Article in English | EMBASE | ID: covidwho-2277257


Background: Severe COVID-19 has been attributed to a hyperimmune response mediated by cytokines. The mainstay of therapy remains largely supportive along with steroids. Co-trimoxazole in addition to having antimicrobial properties has immunomodulatory and anti-inflammatory properties and could potentially improve outcomes in patients with severe COVID-19 . Hypothesis: We hypothesised that Co-trimoxazole given to patients with severe COVID-19 could prevent progression to critical illness, mortality and reduce time to recovery.

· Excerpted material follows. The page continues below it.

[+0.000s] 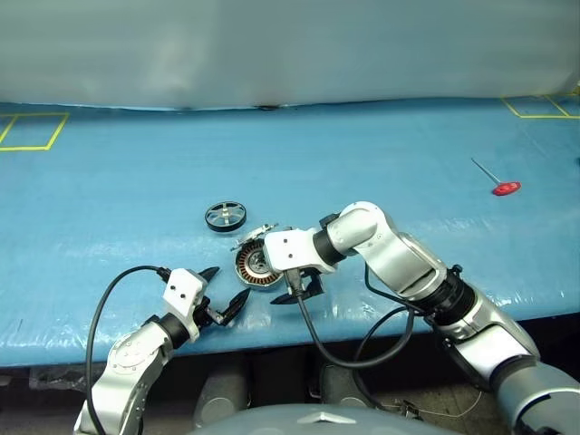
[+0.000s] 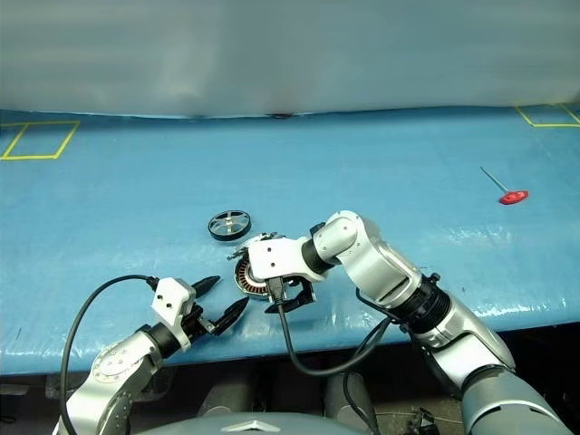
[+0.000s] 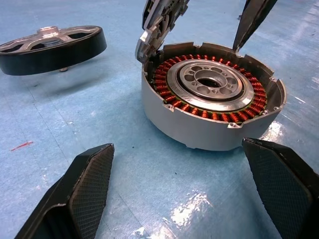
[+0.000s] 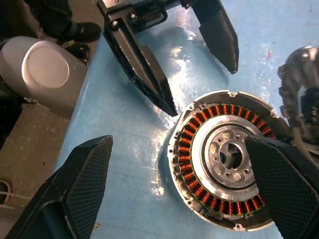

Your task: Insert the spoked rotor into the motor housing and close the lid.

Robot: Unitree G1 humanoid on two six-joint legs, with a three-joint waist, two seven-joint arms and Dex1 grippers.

Method(s): We conducted an interim analysis in our single center open-label randomised control trial, in which hospitalised patients with severe COVID-19 requiring supplemental oxygen via non-rebreathe mask between 10 -15 Litres per minute and maintaining saturations between 92-96% were assigned in a 1:1 ratio to receive either oral Cotrimoxazole in addition to standard therapy or standard therapy alone. Result(s): 111 patients were recruited into the study, of which 56 patients received Co-trimoxazole and 55 received standard therapy alone. The mean age was 50 years in the Co-trimoxazole group versus 53 years in the standard therapy group (p=0.083). In-hospital mortality was 11% in the Co-trimoxazole group vs 29% in the standard therapy group (p=0.020). Mechanical ventilation was offered to 9% of the patients in the Co-trimoxazole group versus 13% of the patients in the standard therapy group. Time to recovery was 6 days in the Co-trimoxazole group versus 7 days in the standard therapy group (p=0.466). Conclusion(s): In this interim analysis oral Co-trimoxazole reduces mortality in patients with severe Covid-19. Further recruitment is underway.